■ **INPUT DATA**
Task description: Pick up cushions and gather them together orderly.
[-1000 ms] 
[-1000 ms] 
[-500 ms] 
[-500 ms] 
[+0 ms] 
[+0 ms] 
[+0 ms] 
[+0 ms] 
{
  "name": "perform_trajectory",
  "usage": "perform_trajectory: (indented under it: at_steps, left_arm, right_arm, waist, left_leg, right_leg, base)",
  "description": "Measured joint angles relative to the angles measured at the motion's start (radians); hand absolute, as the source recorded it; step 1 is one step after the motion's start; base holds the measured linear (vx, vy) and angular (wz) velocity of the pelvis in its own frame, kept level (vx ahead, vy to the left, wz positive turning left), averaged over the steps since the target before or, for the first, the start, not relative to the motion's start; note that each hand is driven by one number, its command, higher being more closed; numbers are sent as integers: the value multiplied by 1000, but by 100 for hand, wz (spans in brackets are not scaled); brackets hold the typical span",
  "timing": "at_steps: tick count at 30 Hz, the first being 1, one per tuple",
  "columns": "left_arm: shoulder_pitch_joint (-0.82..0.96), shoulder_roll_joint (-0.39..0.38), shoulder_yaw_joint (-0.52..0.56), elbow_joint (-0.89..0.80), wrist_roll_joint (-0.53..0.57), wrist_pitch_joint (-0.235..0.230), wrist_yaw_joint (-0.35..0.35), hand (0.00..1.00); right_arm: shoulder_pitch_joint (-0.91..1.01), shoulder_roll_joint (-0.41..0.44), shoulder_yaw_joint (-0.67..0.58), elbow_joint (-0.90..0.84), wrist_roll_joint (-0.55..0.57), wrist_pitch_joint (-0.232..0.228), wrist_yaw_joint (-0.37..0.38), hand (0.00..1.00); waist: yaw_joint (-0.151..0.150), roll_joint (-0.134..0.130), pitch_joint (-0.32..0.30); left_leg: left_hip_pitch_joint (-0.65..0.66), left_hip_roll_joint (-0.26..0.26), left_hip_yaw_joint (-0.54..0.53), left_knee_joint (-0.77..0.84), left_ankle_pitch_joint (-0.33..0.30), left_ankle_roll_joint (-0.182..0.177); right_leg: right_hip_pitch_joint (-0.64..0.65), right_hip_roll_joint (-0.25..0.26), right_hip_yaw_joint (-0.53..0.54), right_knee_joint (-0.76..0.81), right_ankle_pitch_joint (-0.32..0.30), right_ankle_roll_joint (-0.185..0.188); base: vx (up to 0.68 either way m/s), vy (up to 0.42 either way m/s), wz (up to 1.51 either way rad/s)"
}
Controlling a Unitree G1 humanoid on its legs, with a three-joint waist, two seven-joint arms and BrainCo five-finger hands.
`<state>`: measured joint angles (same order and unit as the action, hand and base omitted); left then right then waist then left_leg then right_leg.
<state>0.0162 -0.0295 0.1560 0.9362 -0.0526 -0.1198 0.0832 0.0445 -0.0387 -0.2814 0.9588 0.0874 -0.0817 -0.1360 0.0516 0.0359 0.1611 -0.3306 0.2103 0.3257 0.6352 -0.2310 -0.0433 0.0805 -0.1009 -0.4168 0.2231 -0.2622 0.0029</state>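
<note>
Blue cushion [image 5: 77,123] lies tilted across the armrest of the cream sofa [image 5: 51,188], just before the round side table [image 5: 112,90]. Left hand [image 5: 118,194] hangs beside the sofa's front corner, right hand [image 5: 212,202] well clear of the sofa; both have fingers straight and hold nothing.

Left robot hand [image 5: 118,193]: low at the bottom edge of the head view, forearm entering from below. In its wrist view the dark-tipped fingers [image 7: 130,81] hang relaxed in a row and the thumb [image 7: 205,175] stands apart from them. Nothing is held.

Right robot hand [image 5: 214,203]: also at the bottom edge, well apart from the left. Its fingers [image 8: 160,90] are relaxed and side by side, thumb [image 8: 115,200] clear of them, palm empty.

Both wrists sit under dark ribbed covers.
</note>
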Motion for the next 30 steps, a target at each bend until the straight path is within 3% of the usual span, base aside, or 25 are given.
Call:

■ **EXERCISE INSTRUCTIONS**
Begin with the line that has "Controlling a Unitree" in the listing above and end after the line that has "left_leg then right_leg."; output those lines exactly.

■ **YOUR SOLUTION**
Controlling a Unitree G1 humanoid on its legs, with a three-joint waist, two seven-joint arms and BrainCo five-finger hands.
`<state>`: measured joint angles (same order and unit as the action, hand and base omitted); left then right then waist then left_leg then right_leg.

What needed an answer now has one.